The USDOL Arms Employees With a New Timekeeping App

by Michael Haberman on May 23, 2011 · 0 comments


Secretary of Labor Hilda Solis

First there was the “We Can Help” program. Then there was the hiring of 250 new Wage & Hour investigators. More recently there has been the “Bridge to Justice” program which matches people who file complaints with plaintiffs attorneys. Now the US Department of Labor has released a smart phone application that allows employees to track their work time on their smart phones. The application, called DOL-Timesheet, “lets workers calculate regular work hours, break time and overtime pay to create their own wage records.” (according to an AP article.) Further, according to the article “Department officials say the information could prove valuable in a dispute over pay or during a government investigation when an employer has failed to keep accurate records.” US Department of Labor Secretary, Hilda Solis, said “This app will help empower workers to understand and stand up for their rights when employers have denied their hard-earned pay.”

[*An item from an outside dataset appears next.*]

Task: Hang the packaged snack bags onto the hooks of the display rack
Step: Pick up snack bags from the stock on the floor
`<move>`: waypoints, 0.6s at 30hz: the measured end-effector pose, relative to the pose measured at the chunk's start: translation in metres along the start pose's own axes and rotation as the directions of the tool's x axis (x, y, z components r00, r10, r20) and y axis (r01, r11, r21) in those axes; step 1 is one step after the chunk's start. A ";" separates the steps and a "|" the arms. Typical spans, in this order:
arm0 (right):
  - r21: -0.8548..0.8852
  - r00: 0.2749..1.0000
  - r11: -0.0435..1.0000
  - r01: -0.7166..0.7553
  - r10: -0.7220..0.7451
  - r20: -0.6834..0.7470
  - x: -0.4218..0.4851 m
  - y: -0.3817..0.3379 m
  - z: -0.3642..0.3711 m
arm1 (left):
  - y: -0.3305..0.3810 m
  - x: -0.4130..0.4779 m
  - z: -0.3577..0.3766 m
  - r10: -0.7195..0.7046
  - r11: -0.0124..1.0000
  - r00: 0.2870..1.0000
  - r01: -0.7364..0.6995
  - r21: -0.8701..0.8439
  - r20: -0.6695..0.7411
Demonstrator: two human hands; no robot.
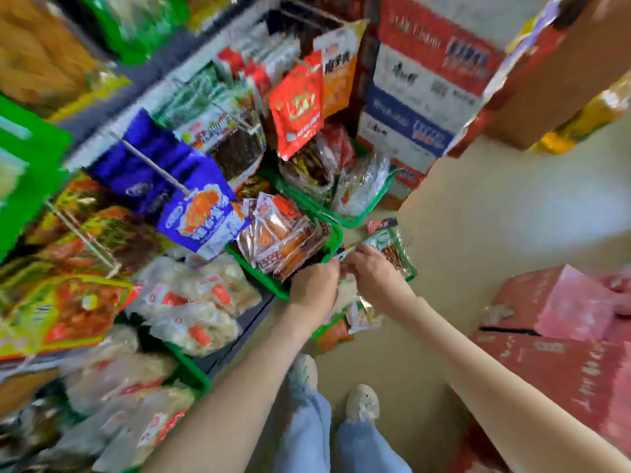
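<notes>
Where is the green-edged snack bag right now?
Head view, right of centre: the green-edged snack bag is held by the right hand over the floor, just right of the green basket of orange packets.

Both bare forearms extended far and downward, converging. Left hand (314,285) and right hand (372,273) just beside each other, knuckles up, fingers curled under; grip indistinct through blur.

What I count, kind by kind.
Two hands, my left hand (312,285) and right hand (374,273); two shoes (362,402); three green baskets (336,235); two blue bags (146,165) centre left; one red bag (297,105) and one orange bag (338,71) upper centre; one green-edged packet (396,252) in my right.
</notes>
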State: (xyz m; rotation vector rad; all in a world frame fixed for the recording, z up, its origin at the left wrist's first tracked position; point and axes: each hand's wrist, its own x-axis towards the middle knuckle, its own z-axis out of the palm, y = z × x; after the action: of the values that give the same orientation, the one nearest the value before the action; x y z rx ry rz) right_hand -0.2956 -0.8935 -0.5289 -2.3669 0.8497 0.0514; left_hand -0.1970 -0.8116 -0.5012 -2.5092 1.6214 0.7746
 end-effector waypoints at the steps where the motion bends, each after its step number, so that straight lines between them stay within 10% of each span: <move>1: -0.014 0.999 0.999 0.029 -0.029 -0.034 0.001 -0.019 -0.030 | 0.003 -0.011 -0.033 0.005 0.999 0.998 -0.003 0.035 -0.061; 12: -0.089 0.817 0.912 0.400 -0.399 -0.416 0.070 -0.213 -0.228 | -0.043 -0.078 -0.278 -0.172 0.985 0.814 0.146 -0.090 -0.555; 18: 0.031 0.802 0.887 0.461 -0.401 -0.443 0.127 -0.275 -0.260 | -0.094 -0.072 -0.340 -0.226 0.947 0.679 -0.015 -0.321 -0.698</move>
State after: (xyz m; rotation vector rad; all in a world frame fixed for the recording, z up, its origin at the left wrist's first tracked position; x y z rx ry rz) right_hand -0.0758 -0.9453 -0.1997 -2.4141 0.4508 -0.7166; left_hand -0.0097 -0.8140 -0.1941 -3.3915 1.5607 -0.0675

Naturally employers and employment law attorneys are concerned that this will cause Wage & Hour lawsuits to increase even more than they have in the past year, which saw an almost 12% increase from the previous year. Most of the increase has come in class action suits.

With this new application, the subsequent publicity it is sure to get, and the continued adversarial attitude the US Department of Labor is taking against employers  it behooves all employers to pay very strict attention to the timekeeping requirements of the Fair Labor Standards Act. Here is a beginning with a post that I wrote in the past called Five Steps to Diminish Wage & Hour Problems. Education and understanding and the advice of a good lawyer or consultant are what will help you stave off the onslaught of Wage & Hour lawsuits that the USDOL is trying to foster.

Do employers make mistakes? Absolutely! Do some employers cheat their employees? I am certain they do. Is the best solution to punish in such an adversarial manner? No, but what is to be expected of a Department of Labor and a Secretary of Labor so ingrained with the adversarial mentaility of unions? Perhaps a two-pronged educational program aimed at employers as well as employees? I am just saying….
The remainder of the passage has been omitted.